> _WORK TASK_
Using the data that follows, return exactly the lines from the one that contains "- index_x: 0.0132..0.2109" through the one that contains "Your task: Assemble", ends included.

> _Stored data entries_
:::::
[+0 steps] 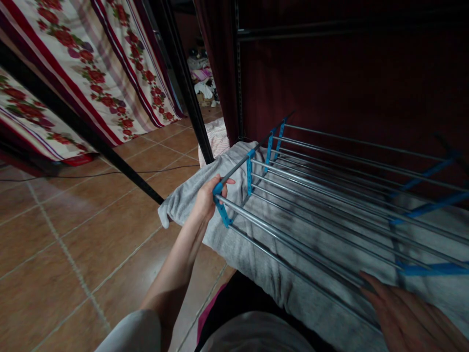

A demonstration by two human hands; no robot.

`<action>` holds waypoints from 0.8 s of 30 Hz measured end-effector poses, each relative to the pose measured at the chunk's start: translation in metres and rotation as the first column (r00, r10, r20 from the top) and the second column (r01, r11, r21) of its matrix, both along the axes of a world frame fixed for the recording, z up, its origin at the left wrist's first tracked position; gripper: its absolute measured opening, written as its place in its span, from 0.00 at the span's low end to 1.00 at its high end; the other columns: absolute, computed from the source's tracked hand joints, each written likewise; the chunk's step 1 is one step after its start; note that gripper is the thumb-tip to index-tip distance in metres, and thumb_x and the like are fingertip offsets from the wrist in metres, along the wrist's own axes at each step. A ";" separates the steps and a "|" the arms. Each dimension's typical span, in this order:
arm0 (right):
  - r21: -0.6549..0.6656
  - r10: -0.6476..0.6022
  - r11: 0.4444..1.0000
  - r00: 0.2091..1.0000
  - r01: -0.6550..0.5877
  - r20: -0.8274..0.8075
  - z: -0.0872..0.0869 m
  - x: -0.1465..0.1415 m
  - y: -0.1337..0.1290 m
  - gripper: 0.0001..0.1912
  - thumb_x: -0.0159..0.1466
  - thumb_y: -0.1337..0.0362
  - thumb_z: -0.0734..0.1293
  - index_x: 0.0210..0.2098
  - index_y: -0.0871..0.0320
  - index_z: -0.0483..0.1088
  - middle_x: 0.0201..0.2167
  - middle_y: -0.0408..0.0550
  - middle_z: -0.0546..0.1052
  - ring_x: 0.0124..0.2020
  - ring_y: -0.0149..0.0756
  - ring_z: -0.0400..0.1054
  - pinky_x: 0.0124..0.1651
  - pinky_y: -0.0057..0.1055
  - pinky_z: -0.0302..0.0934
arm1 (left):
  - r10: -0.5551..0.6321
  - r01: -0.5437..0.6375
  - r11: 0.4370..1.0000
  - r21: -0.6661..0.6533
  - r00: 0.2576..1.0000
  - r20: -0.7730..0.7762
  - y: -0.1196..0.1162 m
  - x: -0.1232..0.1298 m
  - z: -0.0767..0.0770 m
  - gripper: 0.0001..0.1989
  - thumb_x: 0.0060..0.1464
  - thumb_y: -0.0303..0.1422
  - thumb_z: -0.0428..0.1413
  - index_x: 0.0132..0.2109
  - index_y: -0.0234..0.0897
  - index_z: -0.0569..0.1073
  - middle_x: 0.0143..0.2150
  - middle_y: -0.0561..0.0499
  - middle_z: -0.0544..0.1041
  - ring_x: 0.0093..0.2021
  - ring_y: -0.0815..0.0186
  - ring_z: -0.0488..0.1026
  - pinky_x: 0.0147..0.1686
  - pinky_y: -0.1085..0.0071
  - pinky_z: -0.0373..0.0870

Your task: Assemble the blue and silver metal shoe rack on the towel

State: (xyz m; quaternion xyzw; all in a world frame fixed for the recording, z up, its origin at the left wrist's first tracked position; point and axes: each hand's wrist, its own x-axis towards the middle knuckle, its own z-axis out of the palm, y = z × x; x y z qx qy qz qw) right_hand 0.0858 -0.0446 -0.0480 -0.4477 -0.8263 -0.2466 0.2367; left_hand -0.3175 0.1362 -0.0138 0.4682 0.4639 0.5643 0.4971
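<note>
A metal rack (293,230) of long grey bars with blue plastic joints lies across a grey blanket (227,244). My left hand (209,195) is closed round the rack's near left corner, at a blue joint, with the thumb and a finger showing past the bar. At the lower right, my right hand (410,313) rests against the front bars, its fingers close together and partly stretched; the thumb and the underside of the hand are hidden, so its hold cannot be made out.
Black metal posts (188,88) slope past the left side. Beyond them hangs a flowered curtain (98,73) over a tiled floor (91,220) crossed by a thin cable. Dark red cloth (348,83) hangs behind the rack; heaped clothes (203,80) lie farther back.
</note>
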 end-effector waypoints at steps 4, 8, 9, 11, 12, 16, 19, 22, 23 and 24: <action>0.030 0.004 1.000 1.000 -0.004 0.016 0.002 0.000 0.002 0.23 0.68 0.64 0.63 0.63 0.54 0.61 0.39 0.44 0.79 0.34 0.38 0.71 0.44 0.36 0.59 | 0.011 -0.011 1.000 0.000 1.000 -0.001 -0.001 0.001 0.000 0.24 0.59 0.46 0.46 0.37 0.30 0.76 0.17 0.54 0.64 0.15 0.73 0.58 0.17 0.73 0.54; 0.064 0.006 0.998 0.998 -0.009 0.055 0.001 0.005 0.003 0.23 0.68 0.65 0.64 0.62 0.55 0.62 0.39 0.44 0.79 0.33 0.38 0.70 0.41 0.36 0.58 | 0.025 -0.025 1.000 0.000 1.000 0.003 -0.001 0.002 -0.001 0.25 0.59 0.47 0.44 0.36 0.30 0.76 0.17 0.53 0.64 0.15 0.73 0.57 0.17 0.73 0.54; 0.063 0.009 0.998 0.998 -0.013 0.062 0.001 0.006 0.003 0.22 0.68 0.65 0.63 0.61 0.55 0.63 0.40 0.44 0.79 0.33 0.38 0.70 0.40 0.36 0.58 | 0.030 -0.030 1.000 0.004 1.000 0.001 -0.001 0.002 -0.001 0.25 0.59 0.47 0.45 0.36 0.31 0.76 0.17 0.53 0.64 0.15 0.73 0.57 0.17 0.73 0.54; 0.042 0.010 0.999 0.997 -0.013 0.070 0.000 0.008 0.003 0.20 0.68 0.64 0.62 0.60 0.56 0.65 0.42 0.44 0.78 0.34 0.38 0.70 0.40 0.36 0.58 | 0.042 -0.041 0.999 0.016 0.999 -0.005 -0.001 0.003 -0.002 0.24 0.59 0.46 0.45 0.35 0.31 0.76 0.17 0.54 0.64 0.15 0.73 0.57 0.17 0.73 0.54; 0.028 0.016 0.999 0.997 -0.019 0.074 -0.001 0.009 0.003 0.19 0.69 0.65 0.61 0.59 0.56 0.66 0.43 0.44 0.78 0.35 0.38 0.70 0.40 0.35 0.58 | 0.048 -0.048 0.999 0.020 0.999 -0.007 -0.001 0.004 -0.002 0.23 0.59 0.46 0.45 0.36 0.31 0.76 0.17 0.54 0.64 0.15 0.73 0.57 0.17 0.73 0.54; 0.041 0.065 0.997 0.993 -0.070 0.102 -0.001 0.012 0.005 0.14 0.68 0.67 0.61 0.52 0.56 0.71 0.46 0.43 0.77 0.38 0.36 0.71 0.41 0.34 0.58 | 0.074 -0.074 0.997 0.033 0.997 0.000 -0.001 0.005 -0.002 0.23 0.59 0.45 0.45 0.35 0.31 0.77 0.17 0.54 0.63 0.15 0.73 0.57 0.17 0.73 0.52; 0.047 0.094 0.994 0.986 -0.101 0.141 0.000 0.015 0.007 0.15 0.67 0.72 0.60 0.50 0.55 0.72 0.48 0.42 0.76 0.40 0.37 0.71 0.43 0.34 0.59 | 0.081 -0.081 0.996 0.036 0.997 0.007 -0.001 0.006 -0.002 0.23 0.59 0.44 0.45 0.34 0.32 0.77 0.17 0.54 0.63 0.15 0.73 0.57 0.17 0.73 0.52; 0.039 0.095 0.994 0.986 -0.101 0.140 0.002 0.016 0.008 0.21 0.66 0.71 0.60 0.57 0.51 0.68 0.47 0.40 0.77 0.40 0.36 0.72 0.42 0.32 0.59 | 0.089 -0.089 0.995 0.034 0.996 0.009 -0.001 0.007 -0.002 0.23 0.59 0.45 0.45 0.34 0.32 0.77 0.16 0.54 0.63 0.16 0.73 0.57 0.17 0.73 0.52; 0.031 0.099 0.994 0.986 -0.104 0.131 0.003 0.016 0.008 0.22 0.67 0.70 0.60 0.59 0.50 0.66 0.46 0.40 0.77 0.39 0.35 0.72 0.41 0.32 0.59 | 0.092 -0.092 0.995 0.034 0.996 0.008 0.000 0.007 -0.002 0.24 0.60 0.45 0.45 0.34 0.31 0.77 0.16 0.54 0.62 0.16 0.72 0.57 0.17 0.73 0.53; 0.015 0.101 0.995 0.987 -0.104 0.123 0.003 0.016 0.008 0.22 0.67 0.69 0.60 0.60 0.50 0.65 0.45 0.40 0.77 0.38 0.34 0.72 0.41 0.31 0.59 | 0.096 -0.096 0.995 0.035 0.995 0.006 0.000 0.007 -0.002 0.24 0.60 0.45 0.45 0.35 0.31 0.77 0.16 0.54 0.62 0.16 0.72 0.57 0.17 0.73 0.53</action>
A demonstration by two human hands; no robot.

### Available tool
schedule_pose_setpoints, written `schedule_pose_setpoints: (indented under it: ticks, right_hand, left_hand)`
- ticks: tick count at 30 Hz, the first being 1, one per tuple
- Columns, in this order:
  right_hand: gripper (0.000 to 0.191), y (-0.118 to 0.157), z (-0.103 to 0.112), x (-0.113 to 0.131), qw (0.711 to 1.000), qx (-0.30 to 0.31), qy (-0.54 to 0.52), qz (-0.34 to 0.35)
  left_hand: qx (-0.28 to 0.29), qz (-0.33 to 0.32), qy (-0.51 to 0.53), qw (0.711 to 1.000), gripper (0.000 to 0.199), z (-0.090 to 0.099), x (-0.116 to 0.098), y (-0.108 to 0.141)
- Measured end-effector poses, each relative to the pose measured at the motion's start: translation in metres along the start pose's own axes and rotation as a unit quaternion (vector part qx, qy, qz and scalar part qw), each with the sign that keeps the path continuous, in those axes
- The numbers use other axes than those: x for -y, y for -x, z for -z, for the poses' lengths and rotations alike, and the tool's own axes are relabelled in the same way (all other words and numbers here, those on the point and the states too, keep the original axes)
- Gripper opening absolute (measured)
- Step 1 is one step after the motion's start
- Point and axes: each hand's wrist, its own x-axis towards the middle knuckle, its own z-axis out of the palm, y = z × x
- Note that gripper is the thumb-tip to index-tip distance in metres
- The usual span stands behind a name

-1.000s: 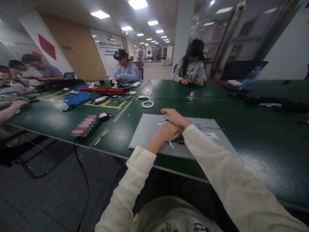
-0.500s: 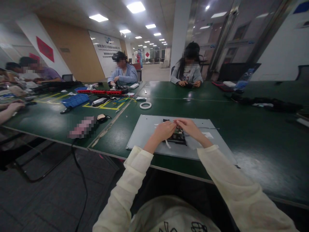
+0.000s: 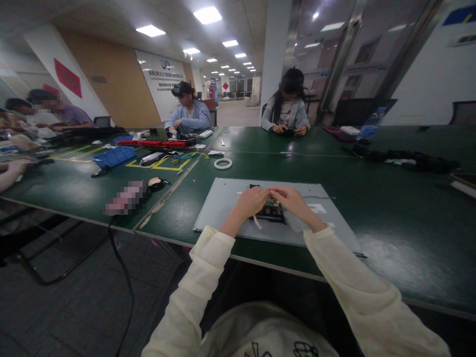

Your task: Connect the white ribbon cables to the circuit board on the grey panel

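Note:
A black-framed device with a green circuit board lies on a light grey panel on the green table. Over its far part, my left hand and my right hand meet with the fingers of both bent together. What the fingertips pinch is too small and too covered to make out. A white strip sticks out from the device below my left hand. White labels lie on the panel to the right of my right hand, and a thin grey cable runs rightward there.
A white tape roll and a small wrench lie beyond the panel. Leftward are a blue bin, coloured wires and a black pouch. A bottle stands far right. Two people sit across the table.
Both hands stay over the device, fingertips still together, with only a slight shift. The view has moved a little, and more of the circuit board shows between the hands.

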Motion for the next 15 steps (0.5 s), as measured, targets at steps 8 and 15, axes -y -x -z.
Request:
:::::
> _EXERCISE OUTPUT_
  - index_x: 0.0132..0.2109
  - index_y: -0.0234..0.0897
  - index_z: -0.0569..0.1073
  - middle_x: 0.0143..0.2150
  - middle_y: -0.0561..0.0499
  - middle_z: -0.0544..0.1041
  - ring_x: 0.0093..0.2021
  - ring_y: -0.0815..0.0186
  - ring_z: -0.0488..0.1026
  - pinky_x: 0.0147..0.1686
  - pinky_y: -0.1085..0.0071
  - pinky_z: -0.0373..0.0870

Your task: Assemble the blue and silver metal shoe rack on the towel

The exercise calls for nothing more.